Tremor Technologies, the insurtech with a technology-based programmatic insurance and reinsurance risk transfer marketplace, has launched impressive specific functionality to allow buyers and sellers of retrocession to trade in UNL, parametric and blended products.
Named RetroOS™, Tremor calls the new feature set “A Retrocession Operating System for Reinsurers.”
Through these new features in Tremor’s reinsurance and risk transfer marketplace, the 125 reinsurers already signed up and providing quotes through the system can now buy or sell UNL, parametric and blended retrocession coverage directly on its platform, which the company says can be “faster, better and more competitively than traditional placement.”
On the heels of a record year in 2021 when Tremor expanded the amount of risk transferred through its marketplace to $175 million of premium transacted last year, the company is now looking to help the reinsurers that have already come to appreciate its market, as well as new entrants, to buy and sell their retrocession more effectively as well.
RetroOS consists of three components, RetroUNL, RetroParametric and RetroBlend.
RetroUNL is designed for reinsurers that have a UNL (ultimate net loss, or indemnity) retrocession structure ready to go and they can place it using Tremor’s Panorama platform, enabling them to quickly see the market and get the right coverage at the right price.
This is a fantastic option for many retro buyers, who often buy relatively simple towers of UNL coverage and don’t change their program structure much year after year, perhaps just with tweaks to retention and attachment or exhaustion levels.
This should be a fast way for any reinsurer, or indeed ILS fund, to get an accurate view of market pricing and appetite for its retrocession tower, as well as to place the coverage with the reinsurance capital providers that write retro and are using Tremor’s marketplace platform.
RetroParametric is an interesting addition for Tremor, being its first pure parametric risk transfer offering.

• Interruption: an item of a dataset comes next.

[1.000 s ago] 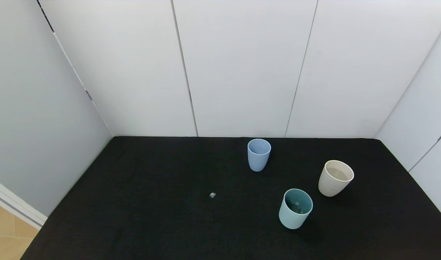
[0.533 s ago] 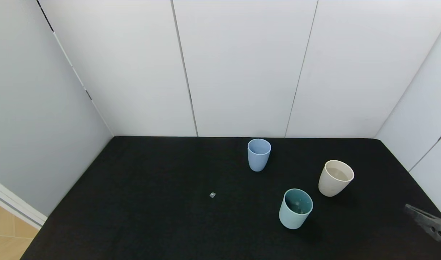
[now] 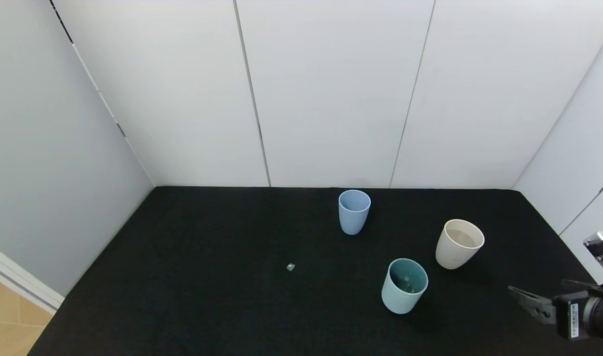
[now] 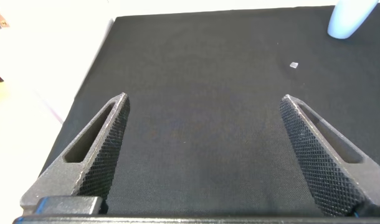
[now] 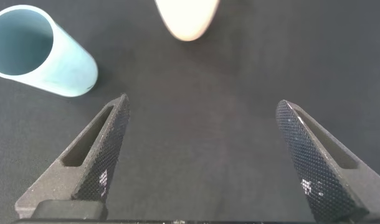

It will allow reinsurers that are looking to build a portfolio of parametric coverage to list the regions and perils they need, but then optimise trigger and limit once they see the market and its appetite.
“Reinsurers can match a risk portfolio with category 4 hurricane protection in Florida and 8.0 earthquake protection in California, or adjust to category 5 hurricane and 7.7 earthquake to find the best execution for their needs,” Tremor explains.
For buyers this is another value-add feature, allowing those seeking parametric protection to test out the market’s appetite for risks, while securing responsive protection using their well-defined parametric triggers.
It seems likely this feature would work as well for those seeking parametric insurance or reinsurance as well, so we suspect it will be expanded to offer broader risk transfer functionality than just the current retro target.
RetroBlend is also very interesting, as it will enable reinsurers to access true market pricing for options before they buy, so any that are debating between UNL and parametric can compare and contrast, before buying the right mix of coverage.
“For example, reinsurers could list a $500M xs $500M excess of loss layer on Tremor alongside a Florida hurricane ILW that gives them similar protection, then use Tremor to mix and match between the two types of protection,” the company explained.
Sean Bourgeois, Tremor’s Founder & CEO, commented on the new functionality, “Tremor continues to relentlessly innovate in the reinsurance market offering tools and technologies to buyers and sellers of protection that offer faster, better and more competitive execution. Given how tight the retro market has become, the Tremor team has been hard at work building RetroOS™ this quarter to solve traditional market challenges with modern trading technologies.”
As well as helping insurers buy reinsurance protection across a range of lines of business, Tremor has also offered industry loss warranty (ILW) auctions too.
This new retrocession offering is very comprehensive, while the structured nature of the product offering and how buying and selling works in Tremor’s market should be of particular value in a retro market that has been so dislocated and capacity starved of late.
The other really compelling opportunity for buyers and sellers of retro, is having a marketplace that is always-on and can be traded in outside of the main reinsurance renewal seasons.
It’s also a sign of other products Tremor could offer, such as parametric insurance coverages for peak peril exposures that Tremor could create using very similar technology. That could be a compelling and useful addition, while enabling Tremor to expand its user-base to include insurance buyers and risk managers as well.